→ Problem statement:
Tell how many lines of the material below hold "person". The reply is that number alone.

→ Given data:
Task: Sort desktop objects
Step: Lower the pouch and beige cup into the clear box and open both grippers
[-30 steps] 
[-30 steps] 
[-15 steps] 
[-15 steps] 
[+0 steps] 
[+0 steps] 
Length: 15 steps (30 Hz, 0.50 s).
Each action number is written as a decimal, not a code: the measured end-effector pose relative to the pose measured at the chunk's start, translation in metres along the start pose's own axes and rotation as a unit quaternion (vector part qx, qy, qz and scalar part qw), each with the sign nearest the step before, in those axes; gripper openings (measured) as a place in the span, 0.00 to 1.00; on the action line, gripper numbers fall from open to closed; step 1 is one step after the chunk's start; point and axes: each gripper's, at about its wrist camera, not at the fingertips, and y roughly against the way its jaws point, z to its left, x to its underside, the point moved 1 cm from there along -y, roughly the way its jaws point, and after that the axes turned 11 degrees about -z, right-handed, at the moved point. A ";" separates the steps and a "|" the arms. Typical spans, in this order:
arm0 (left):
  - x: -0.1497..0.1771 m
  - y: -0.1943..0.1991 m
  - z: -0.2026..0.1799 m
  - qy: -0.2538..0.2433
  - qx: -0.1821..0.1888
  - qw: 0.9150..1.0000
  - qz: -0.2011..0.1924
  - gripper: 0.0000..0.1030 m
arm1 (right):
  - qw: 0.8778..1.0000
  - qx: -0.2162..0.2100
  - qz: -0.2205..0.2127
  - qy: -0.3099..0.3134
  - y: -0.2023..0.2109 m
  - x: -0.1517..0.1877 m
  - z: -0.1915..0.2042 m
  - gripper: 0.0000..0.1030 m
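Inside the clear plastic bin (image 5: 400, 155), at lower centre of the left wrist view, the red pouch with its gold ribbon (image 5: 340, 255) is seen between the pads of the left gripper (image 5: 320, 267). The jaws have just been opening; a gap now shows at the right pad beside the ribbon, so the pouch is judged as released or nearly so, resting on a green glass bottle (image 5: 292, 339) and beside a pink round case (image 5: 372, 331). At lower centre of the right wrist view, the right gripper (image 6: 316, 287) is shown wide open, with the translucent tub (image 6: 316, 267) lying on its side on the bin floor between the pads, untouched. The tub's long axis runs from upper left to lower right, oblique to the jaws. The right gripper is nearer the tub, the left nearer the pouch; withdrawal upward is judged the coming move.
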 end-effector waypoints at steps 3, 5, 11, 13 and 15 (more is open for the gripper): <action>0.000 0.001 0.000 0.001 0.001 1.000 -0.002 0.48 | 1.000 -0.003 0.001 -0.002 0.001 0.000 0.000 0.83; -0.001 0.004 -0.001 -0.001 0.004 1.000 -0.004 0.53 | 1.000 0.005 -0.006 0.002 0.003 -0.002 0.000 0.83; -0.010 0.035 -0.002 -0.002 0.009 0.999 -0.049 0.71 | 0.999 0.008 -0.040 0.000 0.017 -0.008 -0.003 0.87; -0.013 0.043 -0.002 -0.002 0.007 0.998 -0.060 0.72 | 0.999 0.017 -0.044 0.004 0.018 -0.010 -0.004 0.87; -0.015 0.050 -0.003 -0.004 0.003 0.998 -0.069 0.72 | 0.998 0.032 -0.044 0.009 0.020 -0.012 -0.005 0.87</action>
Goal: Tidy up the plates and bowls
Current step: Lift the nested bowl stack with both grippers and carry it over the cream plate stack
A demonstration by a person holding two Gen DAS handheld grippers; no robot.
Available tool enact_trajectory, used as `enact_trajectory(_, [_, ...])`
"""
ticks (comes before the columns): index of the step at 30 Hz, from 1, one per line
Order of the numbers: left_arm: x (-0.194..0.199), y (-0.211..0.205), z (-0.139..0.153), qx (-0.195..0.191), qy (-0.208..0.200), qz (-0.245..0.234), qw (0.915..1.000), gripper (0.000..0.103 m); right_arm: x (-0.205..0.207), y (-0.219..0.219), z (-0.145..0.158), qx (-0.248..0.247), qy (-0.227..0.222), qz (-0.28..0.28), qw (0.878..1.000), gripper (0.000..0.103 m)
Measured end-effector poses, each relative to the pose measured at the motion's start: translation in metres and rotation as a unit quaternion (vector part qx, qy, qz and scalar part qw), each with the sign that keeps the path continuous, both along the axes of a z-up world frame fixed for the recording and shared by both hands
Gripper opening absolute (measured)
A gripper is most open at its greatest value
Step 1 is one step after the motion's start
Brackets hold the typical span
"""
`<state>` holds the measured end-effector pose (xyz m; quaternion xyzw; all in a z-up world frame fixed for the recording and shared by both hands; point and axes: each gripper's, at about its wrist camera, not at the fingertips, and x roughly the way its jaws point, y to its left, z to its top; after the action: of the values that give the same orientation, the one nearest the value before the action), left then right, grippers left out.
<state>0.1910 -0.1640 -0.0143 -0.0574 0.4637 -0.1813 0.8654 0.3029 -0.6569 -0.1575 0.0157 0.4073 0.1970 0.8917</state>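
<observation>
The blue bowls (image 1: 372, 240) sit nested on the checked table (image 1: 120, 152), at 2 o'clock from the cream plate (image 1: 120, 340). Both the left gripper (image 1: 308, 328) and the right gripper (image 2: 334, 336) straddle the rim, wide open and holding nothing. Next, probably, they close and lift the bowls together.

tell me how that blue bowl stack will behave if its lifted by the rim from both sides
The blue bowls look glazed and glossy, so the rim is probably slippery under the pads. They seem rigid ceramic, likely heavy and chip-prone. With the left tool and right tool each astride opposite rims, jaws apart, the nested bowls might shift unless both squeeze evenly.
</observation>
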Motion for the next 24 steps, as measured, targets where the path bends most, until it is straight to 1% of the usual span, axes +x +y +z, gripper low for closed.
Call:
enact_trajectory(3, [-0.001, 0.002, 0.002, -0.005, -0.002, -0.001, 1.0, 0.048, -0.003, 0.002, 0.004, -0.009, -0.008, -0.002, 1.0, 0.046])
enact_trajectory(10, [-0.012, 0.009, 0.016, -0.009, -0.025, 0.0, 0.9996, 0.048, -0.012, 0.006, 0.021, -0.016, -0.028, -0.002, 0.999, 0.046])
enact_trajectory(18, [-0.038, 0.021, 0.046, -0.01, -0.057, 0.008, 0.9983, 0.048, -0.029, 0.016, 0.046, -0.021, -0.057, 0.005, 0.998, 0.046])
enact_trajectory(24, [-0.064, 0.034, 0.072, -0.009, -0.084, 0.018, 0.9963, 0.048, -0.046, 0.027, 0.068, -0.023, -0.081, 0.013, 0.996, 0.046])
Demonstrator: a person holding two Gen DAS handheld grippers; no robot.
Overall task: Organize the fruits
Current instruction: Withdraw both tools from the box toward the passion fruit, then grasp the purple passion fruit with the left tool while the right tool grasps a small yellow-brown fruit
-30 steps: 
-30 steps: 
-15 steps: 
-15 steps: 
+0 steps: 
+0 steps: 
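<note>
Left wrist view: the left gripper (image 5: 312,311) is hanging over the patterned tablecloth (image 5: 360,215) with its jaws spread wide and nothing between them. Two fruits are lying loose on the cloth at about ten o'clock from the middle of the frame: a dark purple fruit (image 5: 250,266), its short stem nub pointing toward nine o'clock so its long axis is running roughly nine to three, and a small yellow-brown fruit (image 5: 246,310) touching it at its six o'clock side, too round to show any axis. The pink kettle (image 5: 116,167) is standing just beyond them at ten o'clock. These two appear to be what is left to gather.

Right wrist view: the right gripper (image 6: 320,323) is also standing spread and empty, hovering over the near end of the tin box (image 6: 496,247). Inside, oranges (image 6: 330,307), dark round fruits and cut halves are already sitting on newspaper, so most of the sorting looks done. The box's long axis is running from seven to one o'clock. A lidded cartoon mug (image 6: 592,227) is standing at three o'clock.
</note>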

→ Result:
2